## WHAT YOU HAVE TO DO
In your copy, include no images and return each entry exactly as written.

————————

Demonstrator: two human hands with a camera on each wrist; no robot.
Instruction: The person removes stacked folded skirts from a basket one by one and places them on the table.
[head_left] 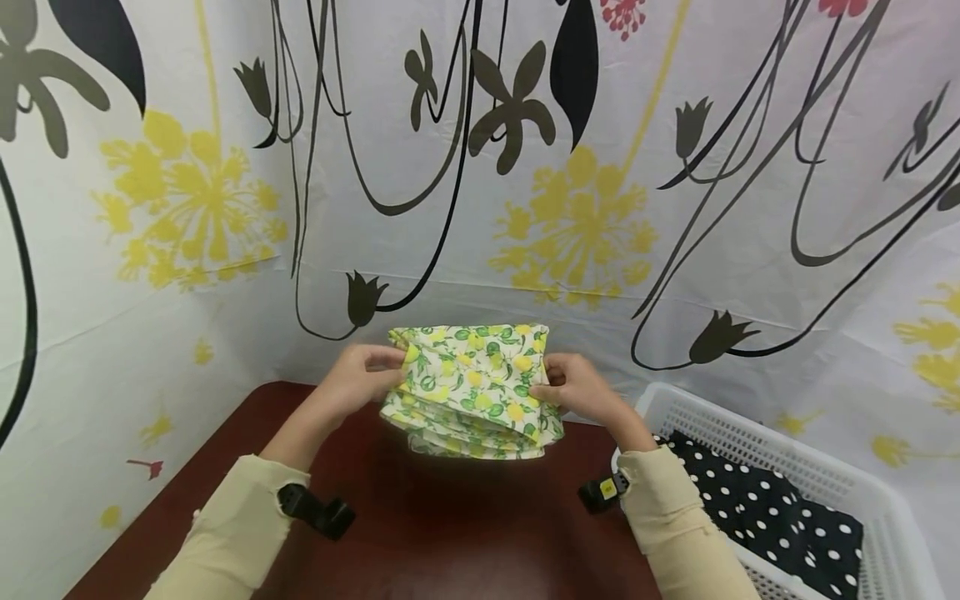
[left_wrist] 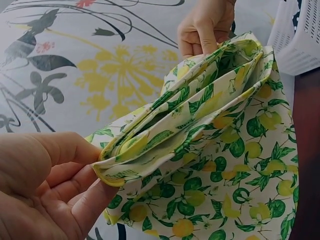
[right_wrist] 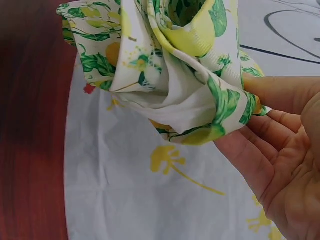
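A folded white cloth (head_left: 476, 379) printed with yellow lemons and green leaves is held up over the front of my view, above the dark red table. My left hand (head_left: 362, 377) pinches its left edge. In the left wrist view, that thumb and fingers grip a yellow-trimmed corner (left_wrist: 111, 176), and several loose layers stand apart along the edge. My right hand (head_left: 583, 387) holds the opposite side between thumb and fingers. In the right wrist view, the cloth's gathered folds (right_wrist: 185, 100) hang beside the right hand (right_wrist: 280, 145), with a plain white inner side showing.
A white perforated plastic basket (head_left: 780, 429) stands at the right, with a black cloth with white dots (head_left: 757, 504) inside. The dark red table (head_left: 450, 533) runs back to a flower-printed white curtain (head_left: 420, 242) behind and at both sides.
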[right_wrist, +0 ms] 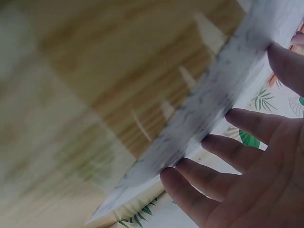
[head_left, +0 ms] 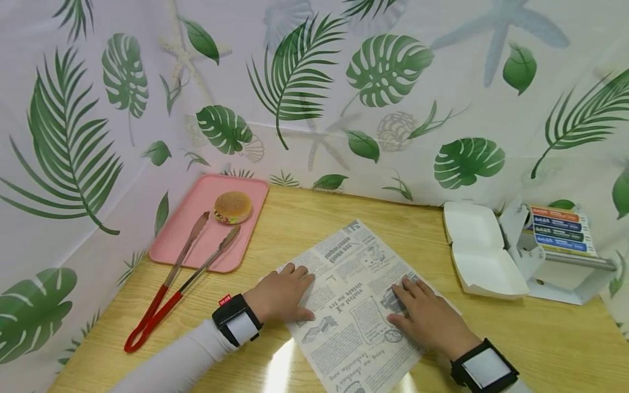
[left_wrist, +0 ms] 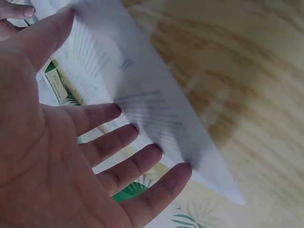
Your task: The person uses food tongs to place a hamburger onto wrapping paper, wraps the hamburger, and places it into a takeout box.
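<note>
A sheet of newsprint-patterned paper (head_left: 358,305) lies turned cornerwise on the wooden table. My left hand (head_left: 282,292) rests on its left side, fingers spread, fingertips touching the sheet. On the right side, my right hand (head_left: 427,316) touches the paper in the same way. Both wrist views show the outstretched fingers of the left hand (left_wrist: 95,142) and right hand (right_wrist: 247,147) with only their tips on the paper. Neither hand grips anything. A burger (head_left: 233,207) sits on a pink tray (head_left: 196,191) at the back left.
Red-handled tongs (head_left: 167,300) lean with their tips on the tray. At the right are an open white clamshell box (head_left: 484,267) and a white holder (head_left: 565,278) with several small coloured boxes (head_left: 560,226). A leaf-patterned cloth (head_left: 314,82) hangs behind the table (head_left: 393,210).
</note>
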The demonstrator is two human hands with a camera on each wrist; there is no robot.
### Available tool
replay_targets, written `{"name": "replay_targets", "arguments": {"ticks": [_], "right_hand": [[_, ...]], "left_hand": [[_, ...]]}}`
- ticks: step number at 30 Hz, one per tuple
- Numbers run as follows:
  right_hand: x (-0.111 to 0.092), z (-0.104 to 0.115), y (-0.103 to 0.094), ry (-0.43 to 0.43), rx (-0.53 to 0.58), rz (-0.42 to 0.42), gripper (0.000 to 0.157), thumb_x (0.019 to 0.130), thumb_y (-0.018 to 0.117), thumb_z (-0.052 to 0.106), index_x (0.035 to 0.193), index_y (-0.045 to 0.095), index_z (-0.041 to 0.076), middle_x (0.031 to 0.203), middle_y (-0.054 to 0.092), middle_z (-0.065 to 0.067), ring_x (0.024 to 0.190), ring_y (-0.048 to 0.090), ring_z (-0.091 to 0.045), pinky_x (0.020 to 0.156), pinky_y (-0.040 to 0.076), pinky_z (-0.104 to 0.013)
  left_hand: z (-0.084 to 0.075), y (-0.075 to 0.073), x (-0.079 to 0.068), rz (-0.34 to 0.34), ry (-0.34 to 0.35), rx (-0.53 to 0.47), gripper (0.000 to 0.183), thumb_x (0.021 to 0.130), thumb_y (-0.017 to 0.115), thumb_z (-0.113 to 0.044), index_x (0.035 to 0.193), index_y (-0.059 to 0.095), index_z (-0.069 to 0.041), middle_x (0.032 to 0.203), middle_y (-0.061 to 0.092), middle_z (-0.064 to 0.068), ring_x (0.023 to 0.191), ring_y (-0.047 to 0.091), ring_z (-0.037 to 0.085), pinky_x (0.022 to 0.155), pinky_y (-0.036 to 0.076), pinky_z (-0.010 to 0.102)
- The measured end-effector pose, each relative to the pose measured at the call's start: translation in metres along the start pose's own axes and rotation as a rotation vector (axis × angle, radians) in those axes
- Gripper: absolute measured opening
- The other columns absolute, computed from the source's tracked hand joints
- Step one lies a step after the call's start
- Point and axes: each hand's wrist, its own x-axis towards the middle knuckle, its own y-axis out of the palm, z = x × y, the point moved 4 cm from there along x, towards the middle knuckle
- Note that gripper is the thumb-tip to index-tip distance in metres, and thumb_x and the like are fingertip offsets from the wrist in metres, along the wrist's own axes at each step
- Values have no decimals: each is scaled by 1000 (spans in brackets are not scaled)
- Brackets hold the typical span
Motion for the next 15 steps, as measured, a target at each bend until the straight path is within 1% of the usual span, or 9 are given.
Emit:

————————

## TASK ANSWER
Demonstrator: two human hands with a camera on each wrist; no robot.
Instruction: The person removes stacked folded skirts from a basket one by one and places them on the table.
[head_left] 
[left_wrist] 
[right_wrist] 
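A folded white cloth (head_left: 476, 379) printed with yellow lemons and green leaves is held up over the front of my view, above the dark red table. My left hand (head_left: 362, 377) pinches its left edge. In the left wrist view, that thumb and fingers grip a yellow-trimmed corner (left_wrist: 111, 176), and several loose layers stand apart along the edge. My right hand (head_left: 583, 387) holds the opposite side between thumb and fingers. In the right wrist view, the cloth's gathered folds (right_wrist: 185, 100) hang beside the right hand (right_wrist: 280, 145), with a plain white inner side showing.
A white perforated plastic basket (head_left: 780, 429) stands at the right, with a black cloth with white dots (head_left: 757, 504) inside. The dark red table (head_left: 450, 533) runs back to a flower-printed white curtain (head_left: 420, 242) behind and at both sides.
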[right_wrist, +0 ms] 
[head_left, +0 ms] 
[left_wrist, +0 ms] 
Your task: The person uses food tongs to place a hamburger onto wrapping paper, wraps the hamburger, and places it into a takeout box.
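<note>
A sheet of newsprint-patterned paper (head_left: 358,305) lies turned cornerwise on the wooden table. My left hand (head_left: 282,292) rests on its left side, fingers spread, fingertips touching the sheet. On the right side, my right hand (head_left: 427,316) touches the paper in the same way. Both wrist views show the outstretched fingers of the left hand (left_wrist: 95,142) and right hand (right_wrist: 247,147) with only their tips on the paper. Neither hand grips anything. A burger (head_left: 233,207) sits on a pink tray (head_left: 196,191) at the back left.
Red-handled tongs (head_left: 167,300) lean with their tips on the tray. At the right are an open white clamshell box (head_left: 484,267) and a white holder (head_left: 565,278) with several small coloured boxes (head_left: 560,226). A leaf-patterned cloth (head_left: 314,82) hangs behind the table (head_left: 393,210).
</note>
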The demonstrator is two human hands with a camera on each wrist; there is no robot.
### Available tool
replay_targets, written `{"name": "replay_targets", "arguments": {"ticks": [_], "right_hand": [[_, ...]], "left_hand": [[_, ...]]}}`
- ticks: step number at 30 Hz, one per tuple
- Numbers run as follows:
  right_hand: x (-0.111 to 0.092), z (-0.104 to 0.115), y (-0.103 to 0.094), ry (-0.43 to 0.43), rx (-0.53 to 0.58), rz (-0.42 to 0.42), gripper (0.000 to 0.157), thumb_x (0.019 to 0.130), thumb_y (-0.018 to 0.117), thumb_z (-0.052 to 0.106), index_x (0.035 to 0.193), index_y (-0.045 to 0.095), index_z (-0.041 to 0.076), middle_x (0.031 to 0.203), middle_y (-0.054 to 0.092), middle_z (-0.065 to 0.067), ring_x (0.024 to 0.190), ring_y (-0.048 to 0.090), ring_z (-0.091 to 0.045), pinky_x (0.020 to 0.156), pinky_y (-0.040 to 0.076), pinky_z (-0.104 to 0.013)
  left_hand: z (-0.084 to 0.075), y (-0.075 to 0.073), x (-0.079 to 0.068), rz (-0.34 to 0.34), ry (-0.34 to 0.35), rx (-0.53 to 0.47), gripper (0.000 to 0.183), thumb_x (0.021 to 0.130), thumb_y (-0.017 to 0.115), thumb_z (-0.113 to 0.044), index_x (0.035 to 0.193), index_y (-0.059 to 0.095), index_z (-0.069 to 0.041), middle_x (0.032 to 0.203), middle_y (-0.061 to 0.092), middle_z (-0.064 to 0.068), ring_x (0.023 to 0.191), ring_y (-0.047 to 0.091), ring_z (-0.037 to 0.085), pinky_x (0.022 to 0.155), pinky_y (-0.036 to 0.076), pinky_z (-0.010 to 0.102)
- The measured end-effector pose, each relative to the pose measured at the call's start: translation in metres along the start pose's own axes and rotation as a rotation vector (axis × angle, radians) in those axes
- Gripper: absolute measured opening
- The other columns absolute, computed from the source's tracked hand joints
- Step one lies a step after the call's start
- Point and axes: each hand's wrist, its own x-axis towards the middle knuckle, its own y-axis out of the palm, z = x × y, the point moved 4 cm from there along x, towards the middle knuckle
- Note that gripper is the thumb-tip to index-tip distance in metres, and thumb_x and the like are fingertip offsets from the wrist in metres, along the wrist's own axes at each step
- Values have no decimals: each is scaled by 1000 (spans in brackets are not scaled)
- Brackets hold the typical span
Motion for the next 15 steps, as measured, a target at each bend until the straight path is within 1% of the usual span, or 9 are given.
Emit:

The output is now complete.